ABOUT THIS EXERCISE: Transcribe, verbatim, every line from the start of the entries through the line that contains "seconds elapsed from"; include both boundary lines and omit all others.

[Source records]
_ _ _ _ _ _ _

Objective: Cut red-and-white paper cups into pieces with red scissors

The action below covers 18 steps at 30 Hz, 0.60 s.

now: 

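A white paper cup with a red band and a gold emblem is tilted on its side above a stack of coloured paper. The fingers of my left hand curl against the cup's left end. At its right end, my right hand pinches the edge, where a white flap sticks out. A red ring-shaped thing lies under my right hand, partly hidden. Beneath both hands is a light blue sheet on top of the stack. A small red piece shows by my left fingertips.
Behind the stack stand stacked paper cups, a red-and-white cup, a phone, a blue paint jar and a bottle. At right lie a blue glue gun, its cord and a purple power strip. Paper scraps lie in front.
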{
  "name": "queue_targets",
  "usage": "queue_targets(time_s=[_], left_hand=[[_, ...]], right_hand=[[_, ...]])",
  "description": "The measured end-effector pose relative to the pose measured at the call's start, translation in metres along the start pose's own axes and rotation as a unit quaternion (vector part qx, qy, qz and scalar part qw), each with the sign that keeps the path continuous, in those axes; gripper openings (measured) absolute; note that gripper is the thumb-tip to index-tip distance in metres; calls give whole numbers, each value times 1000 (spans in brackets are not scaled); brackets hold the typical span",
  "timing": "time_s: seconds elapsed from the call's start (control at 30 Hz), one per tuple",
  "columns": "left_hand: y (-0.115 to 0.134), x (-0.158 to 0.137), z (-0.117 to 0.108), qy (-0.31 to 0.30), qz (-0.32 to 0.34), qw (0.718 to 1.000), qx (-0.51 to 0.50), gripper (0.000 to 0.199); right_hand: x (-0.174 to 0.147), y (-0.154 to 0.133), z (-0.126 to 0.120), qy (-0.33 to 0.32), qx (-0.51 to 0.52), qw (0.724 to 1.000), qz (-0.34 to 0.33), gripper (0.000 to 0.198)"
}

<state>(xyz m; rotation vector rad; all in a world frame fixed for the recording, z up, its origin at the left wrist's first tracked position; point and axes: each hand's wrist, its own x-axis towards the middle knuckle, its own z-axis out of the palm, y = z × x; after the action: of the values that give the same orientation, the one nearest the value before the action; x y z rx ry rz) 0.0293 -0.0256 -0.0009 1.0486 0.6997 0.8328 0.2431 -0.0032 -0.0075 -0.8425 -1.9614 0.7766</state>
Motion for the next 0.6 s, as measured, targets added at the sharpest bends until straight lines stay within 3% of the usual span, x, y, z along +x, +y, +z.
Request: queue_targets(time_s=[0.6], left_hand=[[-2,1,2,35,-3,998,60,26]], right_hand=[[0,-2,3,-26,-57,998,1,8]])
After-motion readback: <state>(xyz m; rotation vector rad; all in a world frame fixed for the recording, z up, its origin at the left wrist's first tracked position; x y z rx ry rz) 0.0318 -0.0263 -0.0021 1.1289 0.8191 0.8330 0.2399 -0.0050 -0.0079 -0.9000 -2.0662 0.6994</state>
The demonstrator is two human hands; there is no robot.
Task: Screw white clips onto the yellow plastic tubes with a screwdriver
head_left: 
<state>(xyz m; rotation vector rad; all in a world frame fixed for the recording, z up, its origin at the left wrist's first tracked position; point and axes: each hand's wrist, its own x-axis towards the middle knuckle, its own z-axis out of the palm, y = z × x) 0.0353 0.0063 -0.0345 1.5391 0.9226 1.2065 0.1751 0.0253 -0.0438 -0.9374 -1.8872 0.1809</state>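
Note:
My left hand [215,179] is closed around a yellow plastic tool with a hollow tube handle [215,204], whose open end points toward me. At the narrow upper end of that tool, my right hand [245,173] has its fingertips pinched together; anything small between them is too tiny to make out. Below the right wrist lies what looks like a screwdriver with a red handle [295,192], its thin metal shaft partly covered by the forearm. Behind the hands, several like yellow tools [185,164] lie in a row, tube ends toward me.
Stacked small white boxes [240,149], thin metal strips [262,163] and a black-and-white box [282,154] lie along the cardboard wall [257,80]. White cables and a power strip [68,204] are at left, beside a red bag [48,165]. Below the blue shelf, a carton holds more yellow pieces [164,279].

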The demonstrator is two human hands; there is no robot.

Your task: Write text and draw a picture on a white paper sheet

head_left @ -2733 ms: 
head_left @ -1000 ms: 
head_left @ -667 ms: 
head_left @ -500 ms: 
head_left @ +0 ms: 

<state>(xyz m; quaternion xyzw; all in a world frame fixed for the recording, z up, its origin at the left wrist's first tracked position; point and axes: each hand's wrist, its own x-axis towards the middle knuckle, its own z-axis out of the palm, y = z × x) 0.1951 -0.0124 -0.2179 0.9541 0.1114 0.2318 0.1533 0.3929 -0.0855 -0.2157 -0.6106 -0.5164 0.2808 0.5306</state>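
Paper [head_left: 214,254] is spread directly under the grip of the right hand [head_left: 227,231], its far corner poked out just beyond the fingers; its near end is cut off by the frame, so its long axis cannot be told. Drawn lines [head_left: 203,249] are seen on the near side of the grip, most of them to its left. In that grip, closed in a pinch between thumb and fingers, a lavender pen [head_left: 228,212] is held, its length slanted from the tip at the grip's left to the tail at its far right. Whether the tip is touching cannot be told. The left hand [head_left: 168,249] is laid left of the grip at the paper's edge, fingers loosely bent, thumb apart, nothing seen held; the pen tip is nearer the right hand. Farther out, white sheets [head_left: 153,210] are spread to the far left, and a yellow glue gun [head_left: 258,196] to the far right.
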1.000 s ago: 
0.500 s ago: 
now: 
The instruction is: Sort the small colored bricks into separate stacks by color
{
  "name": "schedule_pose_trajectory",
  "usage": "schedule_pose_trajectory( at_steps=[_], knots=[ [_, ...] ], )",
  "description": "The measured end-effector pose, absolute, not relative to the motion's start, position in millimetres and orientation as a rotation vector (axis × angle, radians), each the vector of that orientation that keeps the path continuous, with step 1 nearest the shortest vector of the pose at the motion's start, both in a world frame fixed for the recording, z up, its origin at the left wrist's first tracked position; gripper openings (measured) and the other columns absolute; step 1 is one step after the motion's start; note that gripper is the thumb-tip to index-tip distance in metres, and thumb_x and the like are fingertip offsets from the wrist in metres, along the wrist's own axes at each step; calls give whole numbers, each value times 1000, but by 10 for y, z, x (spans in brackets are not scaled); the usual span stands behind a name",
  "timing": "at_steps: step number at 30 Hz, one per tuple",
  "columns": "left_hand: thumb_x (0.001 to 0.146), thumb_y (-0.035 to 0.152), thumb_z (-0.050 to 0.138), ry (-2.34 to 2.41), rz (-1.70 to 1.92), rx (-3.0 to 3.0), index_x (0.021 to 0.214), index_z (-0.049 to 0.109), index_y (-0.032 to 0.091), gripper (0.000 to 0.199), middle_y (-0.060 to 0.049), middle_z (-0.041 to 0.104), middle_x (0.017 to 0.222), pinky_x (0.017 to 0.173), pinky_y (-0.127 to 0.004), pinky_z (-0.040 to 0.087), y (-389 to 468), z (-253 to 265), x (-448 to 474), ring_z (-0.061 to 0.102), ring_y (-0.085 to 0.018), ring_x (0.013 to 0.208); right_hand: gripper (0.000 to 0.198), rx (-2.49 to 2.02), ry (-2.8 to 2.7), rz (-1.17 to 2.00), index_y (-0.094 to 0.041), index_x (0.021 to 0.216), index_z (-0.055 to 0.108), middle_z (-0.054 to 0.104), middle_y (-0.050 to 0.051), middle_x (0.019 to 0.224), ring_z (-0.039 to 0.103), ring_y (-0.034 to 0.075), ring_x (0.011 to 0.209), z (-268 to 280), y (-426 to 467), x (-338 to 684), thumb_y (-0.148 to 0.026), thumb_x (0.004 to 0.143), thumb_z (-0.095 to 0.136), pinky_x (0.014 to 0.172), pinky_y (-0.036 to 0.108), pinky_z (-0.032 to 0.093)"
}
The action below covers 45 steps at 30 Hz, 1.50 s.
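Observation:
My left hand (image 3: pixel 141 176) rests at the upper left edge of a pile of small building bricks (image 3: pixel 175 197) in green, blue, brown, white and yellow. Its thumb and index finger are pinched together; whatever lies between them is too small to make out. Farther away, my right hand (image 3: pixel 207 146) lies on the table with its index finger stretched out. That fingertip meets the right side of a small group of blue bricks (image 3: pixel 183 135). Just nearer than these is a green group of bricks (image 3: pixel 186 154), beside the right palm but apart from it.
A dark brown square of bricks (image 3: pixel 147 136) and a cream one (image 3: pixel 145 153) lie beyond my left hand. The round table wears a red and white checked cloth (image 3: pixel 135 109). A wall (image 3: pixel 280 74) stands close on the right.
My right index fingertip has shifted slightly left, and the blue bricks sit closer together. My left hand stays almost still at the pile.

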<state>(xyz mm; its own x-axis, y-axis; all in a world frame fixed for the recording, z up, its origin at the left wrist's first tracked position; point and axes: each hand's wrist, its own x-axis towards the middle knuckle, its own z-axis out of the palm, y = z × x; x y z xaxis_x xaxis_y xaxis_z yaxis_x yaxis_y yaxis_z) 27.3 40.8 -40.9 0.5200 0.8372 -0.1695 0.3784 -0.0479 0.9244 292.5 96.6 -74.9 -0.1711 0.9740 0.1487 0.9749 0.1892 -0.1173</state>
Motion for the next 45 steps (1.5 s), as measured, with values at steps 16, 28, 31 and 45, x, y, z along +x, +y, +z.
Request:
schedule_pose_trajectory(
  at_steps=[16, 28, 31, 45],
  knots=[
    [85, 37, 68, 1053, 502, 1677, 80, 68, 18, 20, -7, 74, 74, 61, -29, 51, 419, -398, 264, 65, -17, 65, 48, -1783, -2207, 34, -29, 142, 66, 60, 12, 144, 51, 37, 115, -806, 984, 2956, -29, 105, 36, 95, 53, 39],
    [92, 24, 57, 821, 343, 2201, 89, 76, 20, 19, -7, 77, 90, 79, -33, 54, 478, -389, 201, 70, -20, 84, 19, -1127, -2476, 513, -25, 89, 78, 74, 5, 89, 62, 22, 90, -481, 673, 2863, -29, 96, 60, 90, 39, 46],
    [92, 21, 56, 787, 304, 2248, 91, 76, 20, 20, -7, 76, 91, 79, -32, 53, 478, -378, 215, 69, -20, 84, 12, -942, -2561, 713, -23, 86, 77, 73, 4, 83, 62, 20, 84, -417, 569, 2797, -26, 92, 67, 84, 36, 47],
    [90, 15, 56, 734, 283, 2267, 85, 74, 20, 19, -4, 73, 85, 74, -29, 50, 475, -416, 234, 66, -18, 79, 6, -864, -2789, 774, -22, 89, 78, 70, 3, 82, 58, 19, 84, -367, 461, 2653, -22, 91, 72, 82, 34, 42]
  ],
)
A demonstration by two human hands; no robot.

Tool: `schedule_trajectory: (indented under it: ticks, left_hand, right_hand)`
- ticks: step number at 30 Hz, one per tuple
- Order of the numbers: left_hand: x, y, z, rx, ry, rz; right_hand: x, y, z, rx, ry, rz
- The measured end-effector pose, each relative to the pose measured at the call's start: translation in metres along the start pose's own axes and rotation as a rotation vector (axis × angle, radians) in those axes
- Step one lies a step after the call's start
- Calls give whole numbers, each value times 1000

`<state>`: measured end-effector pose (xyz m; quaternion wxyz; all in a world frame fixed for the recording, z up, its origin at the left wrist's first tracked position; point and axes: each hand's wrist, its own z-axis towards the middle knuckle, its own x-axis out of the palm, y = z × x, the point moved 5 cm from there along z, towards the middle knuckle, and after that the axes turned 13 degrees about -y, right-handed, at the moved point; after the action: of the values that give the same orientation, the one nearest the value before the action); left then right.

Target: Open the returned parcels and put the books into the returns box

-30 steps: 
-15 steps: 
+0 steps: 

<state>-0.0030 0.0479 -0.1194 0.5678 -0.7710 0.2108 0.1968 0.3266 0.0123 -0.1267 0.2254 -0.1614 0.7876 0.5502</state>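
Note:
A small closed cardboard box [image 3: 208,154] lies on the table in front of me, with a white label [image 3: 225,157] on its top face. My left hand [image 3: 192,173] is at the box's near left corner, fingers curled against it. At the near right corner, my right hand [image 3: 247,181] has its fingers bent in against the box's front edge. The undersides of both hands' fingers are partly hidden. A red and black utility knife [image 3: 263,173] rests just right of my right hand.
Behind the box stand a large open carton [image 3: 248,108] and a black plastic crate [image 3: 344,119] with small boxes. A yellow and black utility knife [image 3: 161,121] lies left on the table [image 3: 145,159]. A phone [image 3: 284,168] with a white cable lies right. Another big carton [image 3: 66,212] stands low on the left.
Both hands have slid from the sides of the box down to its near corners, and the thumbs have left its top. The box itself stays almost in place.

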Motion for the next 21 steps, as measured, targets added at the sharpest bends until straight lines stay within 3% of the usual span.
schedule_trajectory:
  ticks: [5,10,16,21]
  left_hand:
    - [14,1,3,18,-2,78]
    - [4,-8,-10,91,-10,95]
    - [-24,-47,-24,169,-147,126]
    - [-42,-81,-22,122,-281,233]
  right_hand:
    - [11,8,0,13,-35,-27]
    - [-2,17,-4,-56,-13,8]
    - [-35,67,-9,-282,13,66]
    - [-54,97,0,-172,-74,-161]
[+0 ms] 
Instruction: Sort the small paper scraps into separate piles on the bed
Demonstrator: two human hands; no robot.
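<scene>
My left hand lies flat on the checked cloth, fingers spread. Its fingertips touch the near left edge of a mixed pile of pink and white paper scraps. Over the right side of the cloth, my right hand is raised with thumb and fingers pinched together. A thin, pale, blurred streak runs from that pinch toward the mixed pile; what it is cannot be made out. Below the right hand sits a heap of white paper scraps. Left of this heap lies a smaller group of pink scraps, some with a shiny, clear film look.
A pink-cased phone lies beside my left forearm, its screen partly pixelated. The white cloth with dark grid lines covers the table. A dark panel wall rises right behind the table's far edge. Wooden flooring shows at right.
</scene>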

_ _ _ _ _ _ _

THE ANSWER:
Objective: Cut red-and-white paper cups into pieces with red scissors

The action below covers 18 steps at 30 Hz, 0.60 s.

now: 

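A white paper cup with a red band and a gold emblem is tilted on its side above a stack of coloured paper. The fingers of my left hand curl against the cup's left end. At its right end, my right hand pinches the edge, where a white flap sticks out. A red ring-shaped thing lies under my right hand, partly hidden. Beneath both hands is a light blue sheet on top of the stack. A small red piece shows by my left fingertips.
Behind the stack stand stacked paper cups, a red-and-white cup, a phone, a blue paint jar and a bottle. At right lie a blue glue gun, its cord and a purple power strip. Paper scraps lie in front.
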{
  "name": "queue_targets",
  "usage": "queue_targets(time_s=[_], left_hand=[[_, ...]], right_hand=[[_, ...]])",
  "description": "The measured end-effector pose relative to the pose measured at the call's start, translation in metres along the start pose's own axes and rotation as a unit quaternion (vector part qx, qy, qz and scalar part qw), each with the sign that keeps the path continuous, in those axes; gripper openings (measured) absolute; note that gripper is the thumb-tip to index-tip distance in metres; calls give whole numbers, each value times 1000 (spans in brackets are not scaled); brackets hold the typical span",
  "timing": "time_s: seconds elapsed from the call's start (control at 30 Hz), one per tuple",

No further response is required.